The experimental design includes validating the performance of DualCoT-VLA on the LIBERO and RoboCasa GR1 benchmarks. On the LIBERO benchmark, the model is evaluated across four task suites, demonstrating its exceptional performance in complex tasks. On the RoboCasa GR1 benchmark, the model is evaluated across 24 tasks, with particularly strong performance in spatially constrained tasks. Additionally, in real-world robotic experiments, DualCoT-VLA showcases its robust task planning and 3D spatial perception capabilities, seamlessly transferring to complex environments.

Results

Experimental results show that DualCoT-VLA achieved an average success rate of 98.8% on the LIBERO benchmark, significantly outperforming other models with single-modal chain of thought reasoning. On the RoboCasa GR1 benchmark, DualCoT-VLA achieved an average success rate of 55.1% across 24 tasks, with particularly strong performance in spatially constrained tasks, such as an 80.0% success rate on the CuttingboardToPan task. In real-world experiments, DualCoT-VLA demonstrated superior performance in long-horizon tabletop tasks, with success rates significantly higher than baseline models, showcasing its adaptability in complex environments.

Applications

DualCoT-VLA has broad applications in the field of robotic manipulation. Its robust multimodal reasoning capabilities enable it to perform complex tasks in industrial automation, smart homes, and medical assistance. By efficiently integrating task planning and spatial perception, DualCoT-VLA enhances the intelligence of robotic systems, allowing them to operate effectively in dynamic and uncertain environments.

Limitations & Outlook

Plain Language Accessible to non-experts

Imagine you're in a kitchen cooking a meal. Traditional VLA models are like a chef who follows a recipe step by step, often getting stuck when the recipe gets complicated. DualCoT-VLA, on the other hand, is like an experienced chef who not only understands the recipe but can also adapt the cooking steps based on the state of the ingredients and the kitchen environment. By simultaneously observing the ingredients (vision) and understanding the recipe (language), it makes quick decisions, avoiding the need to rethink each step like traditional models. Just as a chef considers both the freshness of ingredients and the heat of the stove, DualCoT-VLA achieves efficient integration of visual and linguistic information through parallel reasoning, excelling in complex tasks.

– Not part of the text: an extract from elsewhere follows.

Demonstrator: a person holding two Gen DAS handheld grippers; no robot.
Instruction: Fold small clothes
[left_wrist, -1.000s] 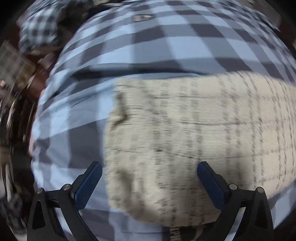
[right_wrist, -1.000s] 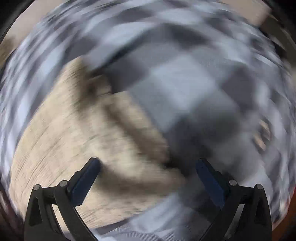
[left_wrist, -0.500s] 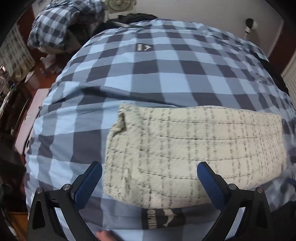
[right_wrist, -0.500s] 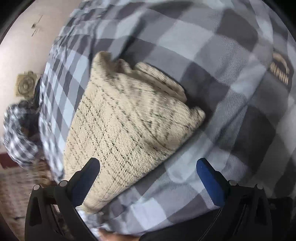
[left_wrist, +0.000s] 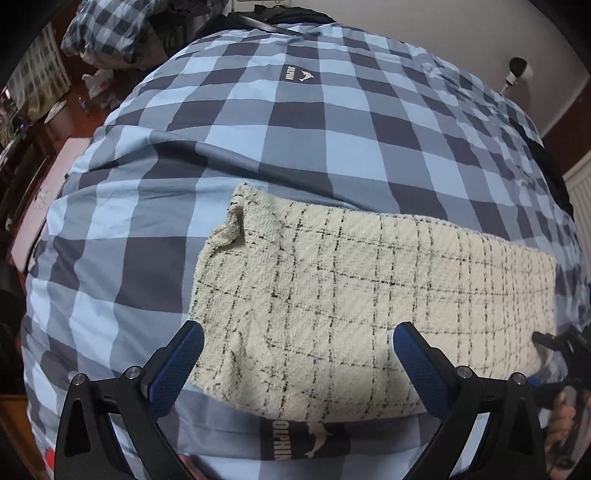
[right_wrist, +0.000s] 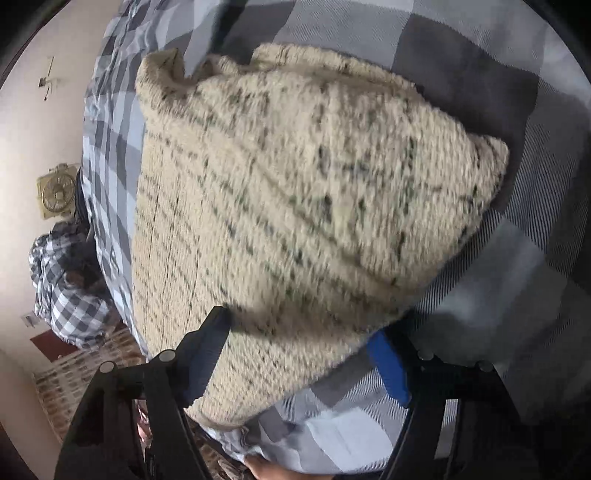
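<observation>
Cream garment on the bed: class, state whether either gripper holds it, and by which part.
Neither holds it. The left gripper is open above the garment; the right gripper straddles its near edge, open.

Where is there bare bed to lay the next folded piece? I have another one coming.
The widest bare stretch of the checked duvet lies beyond the cream garment, up toward the small dolphin logo. Another runs left of it, beside the left gripper. The near edge is tight: both grippers sit there.
</observation>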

ELI14 Explained like you're 14

Imagine you're playing a game like Minecraft, where you need to use both your eyes and your brain. Traditional robots are like players who follow the game's instructions step by step, getting stuck on complex tasks. DualCoT-VLA is like a super player who can see the game's details and plan the next move at the same time. It's like having both a god's eye view and a strategy planning mode in the game, making quick decisions without stopping to think about the next step. This makes it perform really well in complex tasks, just like you can build castles and fight monsters in Minecraft at the same time.

Glossary

Vision-Language-Action Model

A model that maps visual observations and language instructions directly to robotic actions, widely used in robotic manipulation.

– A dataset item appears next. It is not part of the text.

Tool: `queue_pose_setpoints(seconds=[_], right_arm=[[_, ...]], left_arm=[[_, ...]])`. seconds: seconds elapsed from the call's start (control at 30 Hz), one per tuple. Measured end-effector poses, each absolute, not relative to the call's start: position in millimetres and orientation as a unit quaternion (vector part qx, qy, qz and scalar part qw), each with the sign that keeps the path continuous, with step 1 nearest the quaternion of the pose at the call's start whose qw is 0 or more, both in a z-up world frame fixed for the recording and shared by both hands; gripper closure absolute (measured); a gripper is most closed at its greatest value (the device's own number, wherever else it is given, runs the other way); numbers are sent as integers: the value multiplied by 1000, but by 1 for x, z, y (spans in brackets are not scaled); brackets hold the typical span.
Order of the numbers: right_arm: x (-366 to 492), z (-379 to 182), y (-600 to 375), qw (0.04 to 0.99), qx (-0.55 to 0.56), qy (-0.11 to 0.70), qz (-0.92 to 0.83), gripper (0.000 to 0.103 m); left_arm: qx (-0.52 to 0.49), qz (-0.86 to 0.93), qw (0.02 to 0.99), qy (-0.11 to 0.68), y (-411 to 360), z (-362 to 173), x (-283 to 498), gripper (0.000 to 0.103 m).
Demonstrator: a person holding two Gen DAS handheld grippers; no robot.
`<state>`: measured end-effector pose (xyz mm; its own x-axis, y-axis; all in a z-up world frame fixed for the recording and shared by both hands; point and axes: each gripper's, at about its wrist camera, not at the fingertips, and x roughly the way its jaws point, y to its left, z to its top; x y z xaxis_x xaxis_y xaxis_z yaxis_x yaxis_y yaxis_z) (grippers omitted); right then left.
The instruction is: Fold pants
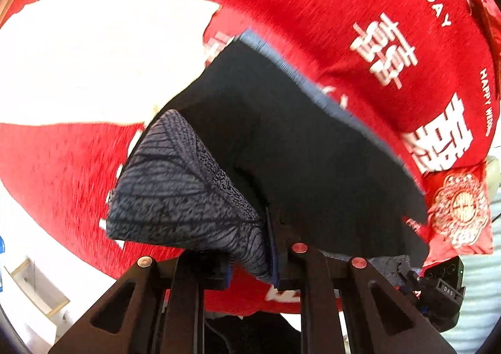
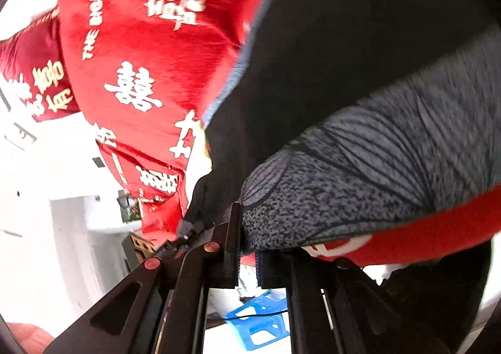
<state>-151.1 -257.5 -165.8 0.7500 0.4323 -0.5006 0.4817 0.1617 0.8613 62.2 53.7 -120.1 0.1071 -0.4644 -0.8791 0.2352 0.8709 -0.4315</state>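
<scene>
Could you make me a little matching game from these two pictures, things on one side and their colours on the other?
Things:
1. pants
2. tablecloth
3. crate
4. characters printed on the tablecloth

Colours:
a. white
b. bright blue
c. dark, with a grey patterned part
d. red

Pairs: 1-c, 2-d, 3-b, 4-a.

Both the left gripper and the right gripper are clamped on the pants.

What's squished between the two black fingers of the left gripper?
A grey patterned part of the pants, pinched between the left gripper's fingers. The left wrist view shows it.
</scene>
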Motion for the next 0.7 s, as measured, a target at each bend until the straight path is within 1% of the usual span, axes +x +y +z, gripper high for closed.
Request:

Used in this paper to automate complex tasks.

Chain-of-Thought

A reasoning method that solves complex tasks through step-by-step reasoning, often used to enhance a model's logical planning capabilities.

Used in this paper to enhance the reasoning capabilities of VLA models.

Parallel Reasoning

A reasoning mechanism that processes multiple information sources simultaneously, improving reasoning efficiency and accuracy.

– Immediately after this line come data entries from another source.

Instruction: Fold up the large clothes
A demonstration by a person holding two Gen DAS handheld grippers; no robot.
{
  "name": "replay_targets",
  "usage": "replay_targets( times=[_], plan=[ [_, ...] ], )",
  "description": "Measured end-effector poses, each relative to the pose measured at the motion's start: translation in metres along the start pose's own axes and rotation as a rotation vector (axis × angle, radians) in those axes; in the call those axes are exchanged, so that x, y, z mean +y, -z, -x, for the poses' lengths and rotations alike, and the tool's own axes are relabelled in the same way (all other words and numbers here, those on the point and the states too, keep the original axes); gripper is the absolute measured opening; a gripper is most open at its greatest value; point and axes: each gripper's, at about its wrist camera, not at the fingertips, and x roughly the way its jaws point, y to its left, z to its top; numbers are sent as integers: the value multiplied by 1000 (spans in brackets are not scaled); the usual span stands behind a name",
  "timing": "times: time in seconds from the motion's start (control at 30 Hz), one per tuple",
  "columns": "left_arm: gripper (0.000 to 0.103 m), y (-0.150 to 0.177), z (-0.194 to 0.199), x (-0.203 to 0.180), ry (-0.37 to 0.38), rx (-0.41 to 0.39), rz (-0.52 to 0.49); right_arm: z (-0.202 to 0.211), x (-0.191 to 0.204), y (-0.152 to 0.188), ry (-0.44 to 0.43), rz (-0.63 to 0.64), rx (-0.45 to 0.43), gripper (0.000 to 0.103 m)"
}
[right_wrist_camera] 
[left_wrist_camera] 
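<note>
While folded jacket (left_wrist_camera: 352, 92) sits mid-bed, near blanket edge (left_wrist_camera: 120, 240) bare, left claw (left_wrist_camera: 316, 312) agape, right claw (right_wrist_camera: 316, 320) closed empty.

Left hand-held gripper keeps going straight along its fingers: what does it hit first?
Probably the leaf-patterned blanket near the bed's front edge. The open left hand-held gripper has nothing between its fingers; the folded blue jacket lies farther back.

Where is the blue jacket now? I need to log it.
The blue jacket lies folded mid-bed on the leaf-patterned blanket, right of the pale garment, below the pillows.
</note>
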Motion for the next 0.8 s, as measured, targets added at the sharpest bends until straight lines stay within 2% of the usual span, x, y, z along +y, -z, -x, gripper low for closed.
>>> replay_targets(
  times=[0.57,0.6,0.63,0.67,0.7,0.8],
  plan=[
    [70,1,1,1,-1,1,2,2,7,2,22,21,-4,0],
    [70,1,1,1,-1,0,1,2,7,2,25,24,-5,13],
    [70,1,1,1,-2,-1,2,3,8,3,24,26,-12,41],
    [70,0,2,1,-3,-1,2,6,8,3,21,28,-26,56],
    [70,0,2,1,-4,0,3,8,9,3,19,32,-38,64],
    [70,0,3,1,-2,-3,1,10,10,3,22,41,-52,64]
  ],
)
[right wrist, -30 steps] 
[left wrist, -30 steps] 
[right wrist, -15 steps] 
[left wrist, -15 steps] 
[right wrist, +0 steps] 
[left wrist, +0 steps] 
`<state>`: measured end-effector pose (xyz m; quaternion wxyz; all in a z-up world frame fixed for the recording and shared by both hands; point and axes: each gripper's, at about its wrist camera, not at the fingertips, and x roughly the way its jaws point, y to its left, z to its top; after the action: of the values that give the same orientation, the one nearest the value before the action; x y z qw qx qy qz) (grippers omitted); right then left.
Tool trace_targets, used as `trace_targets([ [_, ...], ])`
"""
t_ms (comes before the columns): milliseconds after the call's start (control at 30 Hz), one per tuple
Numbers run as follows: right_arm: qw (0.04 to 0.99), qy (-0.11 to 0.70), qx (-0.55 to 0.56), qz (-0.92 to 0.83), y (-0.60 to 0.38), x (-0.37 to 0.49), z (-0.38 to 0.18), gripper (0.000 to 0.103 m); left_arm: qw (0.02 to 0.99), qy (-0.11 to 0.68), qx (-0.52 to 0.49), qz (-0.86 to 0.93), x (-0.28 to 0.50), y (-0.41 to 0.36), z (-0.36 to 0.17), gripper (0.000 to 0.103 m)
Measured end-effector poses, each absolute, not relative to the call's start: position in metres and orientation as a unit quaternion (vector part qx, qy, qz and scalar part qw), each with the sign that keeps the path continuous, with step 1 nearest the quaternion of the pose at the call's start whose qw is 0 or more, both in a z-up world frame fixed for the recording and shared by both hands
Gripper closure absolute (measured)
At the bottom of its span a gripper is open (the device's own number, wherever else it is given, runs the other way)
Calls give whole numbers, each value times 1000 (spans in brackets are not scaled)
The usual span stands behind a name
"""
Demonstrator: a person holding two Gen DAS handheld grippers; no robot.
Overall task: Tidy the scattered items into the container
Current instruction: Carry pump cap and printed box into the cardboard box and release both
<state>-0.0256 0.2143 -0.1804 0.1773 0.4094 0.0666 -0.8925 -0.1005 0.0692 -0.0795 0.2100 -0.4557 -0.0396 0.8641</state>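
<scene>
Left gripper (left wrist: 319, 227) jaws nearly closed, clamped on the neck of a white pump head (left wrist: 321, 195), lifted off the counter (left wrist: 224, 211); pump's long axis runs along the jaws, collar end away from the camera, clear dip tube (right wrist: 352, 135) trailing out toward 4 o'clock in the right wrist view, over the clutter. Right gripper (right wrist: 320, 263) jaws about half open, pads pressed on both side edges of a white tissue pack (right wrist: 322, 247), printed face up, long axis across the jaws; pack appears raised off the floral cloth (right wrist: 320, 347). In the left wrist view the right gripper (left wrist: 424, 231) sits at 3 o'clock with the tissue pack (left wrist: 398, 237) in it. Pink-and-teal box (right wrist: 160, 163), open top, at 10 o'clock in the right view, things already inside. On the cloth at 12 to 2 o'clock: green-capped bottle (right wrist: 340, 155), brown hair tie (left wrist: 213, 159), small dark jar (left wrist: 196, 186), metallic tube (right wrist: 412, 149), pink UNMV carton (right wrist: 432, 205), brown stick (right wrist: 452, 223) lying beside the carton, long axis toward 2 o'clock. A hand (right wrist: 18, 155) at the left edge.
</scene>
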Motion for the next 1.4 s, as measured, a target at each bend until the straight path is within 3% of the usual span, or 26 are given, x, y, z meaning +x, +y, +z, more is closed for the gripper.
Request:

Used in this paper to achieve efficient integration of visual and linguistic information.

Autoregressive Decoding

A decoding method that generates output step by step, often resulting in high latency and compounding errors.

Replaced by parallel reasoning mechanisms in this paper.

Multimodal Information Integration

Integrating information from different modalities (e.g., vision and language) to achieve a more comprehensive understanding and decision-making.

Used in this paper to enhance the model's task execution capabilities.

LIBERO Benchmark

A standard test set for evaluating the performance of robotic manipulation models, containing various complex tasks.

Used in this paper to validate the performance of DualCoT-VLA.

RoboCasa GR1 Benchmark

A complex robotic manipulation test set requiring high-precision spatial perception and action coordination.

Used in this paper to evaluate the spatial perception capabilities of DualCoT-VLA.

Learnable Query Tokens

Trainable parameters used to guide the model in extracting and reasoning over specific information, playing a crucial role in multimodal reasoning.

Used in this paper to achieve parallel reasoning for visual and linguistic information.

Visual CoT

A chain of thought reasoning method that achieves low-level spatial understanding through visual information.

Used in this paper to enhance the model's spatial perception capabilities.

Linguistic CoT

A chain of thought reasoning method that achieves high-level task planning through linguistic information.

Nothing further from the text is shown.